## REQUIRED ACTION
Output the data below in full, byte for byte. Nothing may differ.

## DATA PROVIDED
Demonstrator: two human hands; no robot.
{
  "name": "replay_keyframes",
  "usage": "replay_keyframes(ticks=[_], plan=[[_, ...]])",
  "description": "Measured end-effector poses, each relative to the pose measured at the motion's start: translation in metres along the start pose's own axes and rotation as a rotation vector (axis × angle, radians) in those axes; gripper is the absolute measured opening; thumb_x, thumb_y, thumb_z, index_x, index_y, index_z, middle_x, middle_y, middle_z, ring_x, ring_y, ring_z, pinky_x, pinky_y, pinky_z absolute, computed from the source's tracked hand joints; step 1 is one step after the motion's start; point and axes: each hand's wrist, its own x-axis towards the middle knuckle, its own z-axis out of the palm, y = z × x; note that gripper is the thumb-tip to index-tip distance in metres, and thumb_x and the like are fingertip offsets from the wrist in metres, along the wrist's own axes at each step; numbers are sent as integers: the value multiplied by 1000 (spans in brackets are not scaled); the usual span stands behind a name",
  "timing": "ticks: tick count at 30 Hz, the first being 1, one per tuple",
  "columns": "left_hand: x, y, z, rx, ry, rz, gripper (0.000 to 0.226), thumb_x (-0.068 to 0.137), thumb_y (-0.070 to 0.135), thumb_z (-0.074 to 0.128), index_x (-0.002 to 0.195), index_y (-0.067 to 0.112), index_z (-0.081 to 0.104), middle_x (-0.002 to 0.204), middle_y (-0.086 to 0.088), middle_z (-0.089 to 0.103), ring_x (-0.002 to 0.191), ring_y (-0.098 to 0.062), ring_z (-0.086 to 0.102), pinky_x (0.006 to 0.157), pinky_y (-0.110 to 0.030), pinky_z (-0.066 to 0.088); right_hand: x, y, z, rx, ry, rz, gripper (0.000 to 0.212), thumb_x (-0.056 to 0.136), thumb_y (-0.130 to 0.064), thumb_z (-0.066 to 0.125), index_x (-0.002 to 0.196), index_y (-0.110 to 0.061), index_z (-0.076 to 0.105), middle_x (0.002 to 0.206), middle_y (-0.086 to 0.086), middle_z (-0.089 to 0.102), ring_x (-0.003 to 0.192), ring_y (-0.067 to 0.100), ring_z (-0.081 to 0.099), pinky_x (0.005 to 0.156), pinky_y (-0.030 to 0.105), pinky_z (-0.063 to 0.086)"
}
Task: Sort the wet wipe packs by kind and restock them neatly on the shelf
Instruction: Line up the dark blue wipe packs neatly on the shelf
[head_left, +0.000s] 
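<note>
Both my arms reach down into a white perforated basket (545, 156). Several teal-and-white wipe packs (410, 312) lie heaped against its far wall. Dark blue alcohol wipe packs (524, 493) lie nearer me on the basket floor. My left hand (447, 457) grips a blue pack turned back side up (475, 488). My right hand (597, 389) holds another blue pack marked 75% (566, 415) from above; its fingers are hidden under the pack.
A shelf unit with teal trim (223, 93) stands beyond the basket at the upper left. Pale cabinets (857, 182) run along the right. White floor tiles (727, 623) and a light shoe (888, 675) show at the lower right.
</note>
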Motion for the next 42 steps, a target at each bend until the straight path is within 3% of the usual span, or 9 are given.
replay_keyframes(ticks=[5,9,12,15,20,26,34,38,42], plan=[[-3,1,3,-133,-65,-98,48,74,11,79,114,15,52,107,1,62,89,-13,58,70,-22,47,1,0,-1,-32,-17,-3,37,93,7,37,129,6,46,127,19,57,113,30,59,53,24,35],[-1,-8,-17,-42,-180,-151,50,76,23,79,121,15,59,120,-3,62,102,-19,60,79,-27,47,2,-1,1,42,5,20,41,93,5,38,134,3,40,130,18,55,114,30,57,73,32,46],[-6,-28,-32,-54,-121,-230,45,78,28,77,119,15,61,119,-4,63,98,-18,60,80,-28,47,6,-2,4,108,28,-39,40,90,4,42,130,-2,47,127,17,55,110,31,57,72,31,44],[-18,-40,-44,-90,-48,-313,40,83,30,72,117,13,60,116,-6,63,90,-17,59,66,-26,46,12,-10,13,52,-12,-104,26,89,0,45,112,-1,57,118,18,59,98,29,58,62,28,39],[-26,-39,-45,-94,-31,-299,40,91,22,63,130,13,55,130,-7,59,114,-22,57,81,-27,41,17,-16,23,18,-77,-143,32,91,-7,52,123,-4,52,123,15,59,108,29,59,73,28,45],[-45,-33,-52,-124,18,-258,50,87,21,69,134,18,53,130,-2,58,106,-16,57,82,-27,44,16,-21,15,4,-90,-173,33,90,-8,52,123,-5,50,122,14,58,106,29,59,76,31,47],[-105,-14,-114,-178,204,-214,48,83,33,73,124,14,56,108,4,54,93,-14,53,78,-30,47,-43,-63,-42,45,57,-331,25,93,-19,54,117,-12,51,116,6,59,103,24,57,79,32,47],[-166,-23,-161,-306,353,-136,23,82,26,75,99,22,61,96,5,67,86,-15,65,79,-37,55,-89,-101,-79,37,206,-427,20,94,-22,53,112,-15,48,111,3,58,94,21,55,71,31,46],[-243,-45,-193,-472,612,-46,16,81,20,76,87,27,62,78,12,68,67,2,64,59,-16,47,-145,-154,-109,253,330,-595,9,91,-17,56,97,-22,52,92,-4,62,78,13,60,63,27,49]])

## ANSWER SECTION
Demonstrator: two human hands; no robot.
{
  "name": "replay_keyframes",
  "usage": "replay_keyframes(ticks=[_], plan=[[_, ...]])",
  "description": "Measured end-effector poses, each relative to the pose measured at the motion's start: translation in metres along the start pose's own axes and rotation as a rotation vector (axis × angle, radians) in those axes; gripper is the absolute measured opening; thumb_x, thumb_y, thumb_z, index_x, index_y, index_z, middle_x, middle_y, middle_z, ring_x, ring_y, ring_z, pinky_x, pinky_y, pinky_z absolute, computed from the source's tracked hand joints; step 1 is one step after the motion's start; point and axes: each hand's wrist, its own x-axis towards the middle knuckle, its own z-axis out of the palm, y = z × x; note that gripper is the thumb-tip to index-tip distance in metres, and thumb_x and the like are fingertip offsets from the wrist in metres, along the wrist's own axes at each step; numbers are sent as integers: the value multiplied by 1000 (spans in brackets are not scaled); the usual span stands behind a name",
  "timing": "ticks: tick count at 30 Hz, the first being 1, one per tuple",
  "columns": "left_hand: x, y, z, rx, ry, rz, gripper (0.000 to 0.226), thumb_x (-0.068 to 0.137), thumb_y (-0.070 to 0.135), thumb_z (-0.074 to 0.128), index_x (-0.002 to 0.195), index_y (-0.067 to 0.112), index_z (-0.081 to 0.104), middle_x (-0.002 to 0.204), middle_y (-0.086 to 0.088), middle_z (-0.089 to 0.103), ring_x (-0.002 to 0.191), ring_y (-0.098 to 0.062), ring_z (-0.086 to 0.102), pinky_x (0.006 to 0.157), pinky_y (-0.110 to 0.030), pinky_z (-0.066 to 0.088); right_hand: x, y, z, rx, ry, rz, gripper (0.000 to 0.212), thumb_x (-0.056 to 0.136), thumb_y (-0.130 to 0.064), thumb_z (-0.066 to 0.125), index_x (-0.002 to 0.196), index_y (-0.110 to 0.061), index_z (-0.076 to 0.105), middle_x (0.002 to 0.206), middle_y (-0.086 to 0.086), middle_z (-0.089 to 0.102), ring_x (-0.003 to 0.192), ring_y (-0.067 to 0.100), ring_z (-0.081 to 0.099), pinky_x (0.005 to 0.156), pinky_y (-0.030 to 0.105), pinky_z (-0.063 to 0.086)"
}
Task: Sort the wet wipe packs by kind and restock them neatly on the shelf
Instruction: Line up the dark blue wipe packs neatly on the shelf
[head_left, +0.000s] 
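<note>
Both my arms reach down into a white perforated basket (545, 156). Several teal-and-white wipe packs (410, 312) lie heaped against its far wall. Dark blue alcohol wipe packs (524, 493) lie nearer me on the basket floor. My left hand (447, 457) grips a blue pack turned back side up (475, 488). My right hand (597, 389) holds another blue pack marked 75% (566, 415) from above; its fingers are hidden under the pack.
A shelf unit with teal trim (223, 93) stands beyond the basket at the upper left. Pale cabinets (857, 182) run along the right. White floor tiles (727, 623) and a light shoe (888, 675) show at the lower right.
</note>
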Motion for the next 42 steps, a target at each bend until the straight path is within 3% of the usual span, or 9 are given.
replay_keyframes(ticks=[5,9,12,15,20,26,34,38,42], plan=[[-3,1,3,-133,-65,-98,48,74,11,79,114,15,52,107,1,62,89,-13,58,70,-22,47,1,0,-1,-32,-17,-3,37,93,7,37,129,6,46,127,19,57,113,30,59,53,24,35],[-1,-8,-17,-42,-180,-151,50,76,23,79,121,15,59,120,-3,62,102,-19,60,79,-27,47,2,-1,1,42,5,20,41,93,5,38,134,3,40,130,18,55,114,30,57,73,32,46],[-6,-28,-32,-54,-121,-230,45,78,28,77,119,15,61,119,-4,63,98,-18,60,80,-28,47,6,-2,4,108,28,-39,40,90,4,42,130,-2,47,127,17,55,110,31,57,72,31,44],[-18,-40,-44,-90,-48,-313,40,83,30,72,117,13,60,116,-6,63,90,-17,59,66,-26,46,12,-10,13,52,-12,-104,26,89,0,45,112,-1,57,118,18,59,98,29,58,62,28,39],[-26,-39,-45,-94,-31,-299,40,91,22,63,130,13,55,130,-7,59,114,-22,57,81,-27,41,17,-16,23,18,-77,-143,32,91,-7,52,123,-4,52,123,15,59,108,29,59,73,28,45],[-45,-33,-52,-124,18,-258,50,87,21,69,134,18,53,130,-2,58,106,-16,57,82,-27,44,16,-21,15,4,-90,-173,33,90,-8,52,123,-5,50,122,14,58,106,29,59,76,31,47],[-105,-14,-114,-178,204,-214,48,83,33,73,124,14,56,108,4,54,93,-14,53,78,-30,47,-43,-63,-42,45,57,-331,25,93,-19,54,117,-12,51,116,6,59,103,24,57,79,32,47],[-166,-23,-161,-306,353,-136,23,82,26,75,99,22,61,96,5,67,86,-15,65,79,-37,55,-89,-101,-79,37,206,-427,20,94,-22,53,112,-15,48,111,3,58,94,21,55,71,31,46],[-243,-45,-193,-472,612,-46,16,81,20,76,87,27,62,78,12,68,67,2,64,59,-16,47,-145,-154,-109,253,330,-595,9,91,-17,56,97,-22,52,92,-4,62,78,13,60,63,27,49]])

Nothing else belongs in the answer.